A much sharper-than-expected rise in April prices last month temporarily shook up markets. Investors are waiting to see if strong inflation data will prompt the Federal Reserve to pull back on its accommodative monetary stance, which could turn into a headwind for stocks.

While inflation is rising at a far less heated pace in the eurozone, markets will be closely watching Thursday’s European Central Bank monetary policy decision, particularly to see if the central bank will keep its current pace of bond purchases intact.

Fresh signs of global pricing pressures emerged from China on Wednesday, after factory-gate prices rose in May at their highest pace in nearly 13 years, driven by surging global commodity prices. China’s consumer inflation remained tame in May, thanks to subdued food prices.

Mining stocks responded to the Chinese data with losses, with shares of heavily weighted Rio Tinto Anglo American and Glencore all down by more than 1%.

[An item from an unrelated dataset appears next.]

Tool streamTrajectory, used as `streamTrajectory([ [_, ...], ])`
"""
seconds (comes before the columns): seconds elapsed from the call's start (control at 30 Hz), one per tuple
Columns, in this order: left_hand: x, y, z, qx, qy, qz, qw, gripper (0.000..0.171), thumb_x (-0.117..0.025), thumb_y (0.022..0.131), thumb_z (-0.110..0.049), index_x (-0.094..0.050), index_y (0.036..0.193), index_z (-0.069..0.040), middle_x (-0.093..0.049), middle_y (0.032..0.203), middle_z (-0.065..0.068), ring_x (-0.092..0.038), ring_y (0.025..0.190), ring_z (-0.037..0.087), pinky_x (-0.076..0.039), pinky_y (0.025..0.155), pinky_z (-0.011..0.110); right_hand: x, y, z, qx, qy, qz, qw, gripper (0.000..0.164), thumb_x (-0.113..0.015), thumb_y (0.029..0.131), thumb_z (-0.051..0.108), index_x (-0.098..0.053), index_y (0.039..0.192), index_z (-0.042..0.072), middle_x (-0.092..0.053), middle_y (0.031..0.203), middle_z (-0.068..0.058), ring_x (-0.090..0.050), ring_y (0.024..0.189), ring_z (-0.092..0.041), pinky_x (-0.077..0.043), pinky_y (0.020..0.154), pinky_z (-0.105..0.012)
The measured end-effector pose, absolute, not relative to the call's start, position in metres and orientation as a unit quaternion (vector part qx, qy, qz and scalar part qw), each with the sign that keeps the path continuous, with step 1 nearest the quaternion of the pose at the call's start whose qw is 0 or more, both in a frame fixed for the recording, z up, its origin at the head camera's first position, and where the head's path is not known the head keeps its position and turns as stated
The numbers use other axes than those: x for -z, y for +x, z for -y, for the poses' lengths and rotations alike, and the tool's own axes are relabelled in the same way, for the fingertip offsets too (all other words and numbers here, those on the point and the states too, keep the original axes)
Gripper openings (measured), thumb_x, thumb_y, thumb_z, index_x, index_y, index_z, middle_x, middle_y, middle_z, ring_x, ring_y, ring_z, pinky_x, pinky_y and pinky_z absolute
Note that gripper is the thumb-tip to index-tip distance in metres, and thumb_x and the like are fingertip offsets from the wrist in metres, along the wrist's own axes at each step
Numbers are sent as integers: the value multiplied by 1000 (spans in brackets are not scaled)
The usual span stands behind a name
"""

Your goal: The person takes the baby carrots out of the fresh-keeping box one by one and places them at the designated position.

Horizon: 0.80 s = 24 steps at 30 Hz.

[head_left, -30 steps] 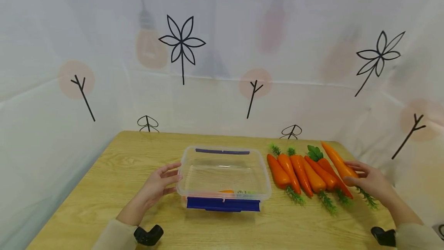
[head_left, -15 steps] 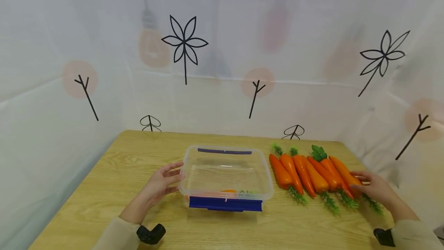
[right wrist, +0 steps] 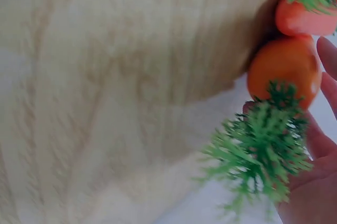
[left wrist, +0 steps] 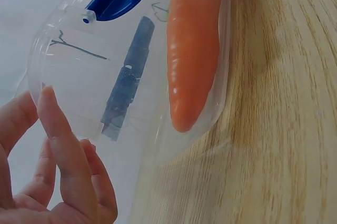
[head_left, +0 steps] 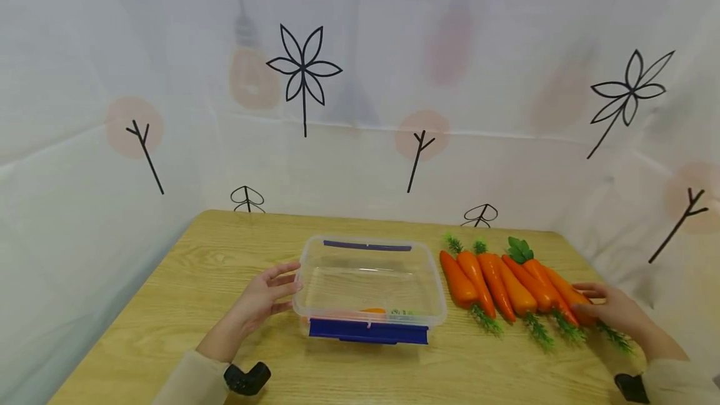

Travel-related stocks were on the rise, after the U.S. Centers for Disease Control and Prevention eased travel restrictions for several European countries, including France, Spain and Italy, which are now Level 3, which means Americans can travel to those countries but must be fully vaccinated. The U.S. recommends against travel to countries with Level 4 ratings.

Shares of Aéroports de Paris Air France-KLM and Deutsche Lufthansa rose by more than 2%. Shares of International Consolidated Airlines easyJet and Wizz Air all rose by more than 1%.

Shares of Spain’s Industria de Diseño Textil which is known as Inditex and owns Zara and other clothing chains, fell 1%. The retailer said it swung to a net profit for the first quarter of the fiscal year, as sales returned to growth.